I saw a review on you tube between these two (and those Faithfulls are the ones I was talking about, just a larger set) and the Stanleys didn’t hold up at all well. I’m in the middle of making a joiner’s toolbox for my son and I plan to put a set of the Faithfull chisels in there along with other tools I’ve restored for him.
So it’s your money and your choice but I wouldn’t buy the Stanley, not these anyway, their socket chisels are very nice but you already have some nice chisels 🙂
I think I’ll go for the Faithfulls then. Both sets are the same price, but the Stanleys give you the stone and case too. That leads me to believe perhaps the Faithfull chisels are the better quality.
Not sure I’d go too far wrong with either though
Correct me if I’m wrong but I think they are just shorter/stumpier versions of a regular bevel-edged chisel? Maybe that means that the energy transfer from the hammer to the blade is more efficient because there is less material to travel through where the energy could dissipate? On the flip side, the shorter chisel probably significantly restrains your ability to use the chisel to clear out a longer surface area in a dado or cut a deeper mortise perhaps?
Sorry but he has recommended the Aldi chisel for anyone watching their budgets.

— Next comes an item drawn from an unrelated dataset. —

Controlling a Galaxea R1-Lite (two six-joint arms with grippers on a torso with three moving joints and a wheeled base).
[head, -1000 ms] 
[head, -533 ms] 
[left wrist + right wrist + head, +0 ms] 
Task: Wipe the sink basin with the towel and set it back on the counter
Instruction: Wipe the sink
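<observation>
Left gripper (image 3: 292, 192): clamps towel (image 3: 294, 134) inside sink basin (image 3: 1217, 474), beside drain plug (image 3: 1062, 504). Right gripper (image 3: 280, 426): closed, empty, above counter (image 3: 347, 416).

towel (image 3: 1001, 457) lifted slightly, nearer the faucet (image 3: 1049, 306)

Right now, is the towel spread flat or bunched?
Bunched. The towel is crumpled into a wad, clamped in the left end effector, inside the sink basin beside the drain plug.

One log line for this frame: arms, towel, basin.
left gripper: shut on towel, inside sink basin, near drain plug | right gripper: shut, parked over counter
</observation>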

He also uses them in a number of his videos – although less of late.
Ashley Iles chisels are pretty and work. And if you live in England they’re a home town team. They’re also on the spendy end of things, which can make it harder to grow the collection. And, at least around here, they are a bit difficult to purchase at the drop of a hat.
The fact that you seem unaware of Paul’s endorsement of the Aldi chisels isn’t an excuse for your tone. No one is suggesting that Ashley Iles chisels aren’t nice. But then the list of nice new chisels is extensive from Narex (which Paul has endorsed) to Hirsch, Veritas, Lie-Nielse, Stanley, Two Cherries and more.
The OP asked about chisels he can use without worrying about using a mallet on them. My answer was directed to offering options and increasing his knowledge of some oh the attributes to seek out.
Let’s keep the OP’s goals in mind for future posts instead of flaming.
- This reply was modified 7 years, 1 month ago by Richard Guggemos.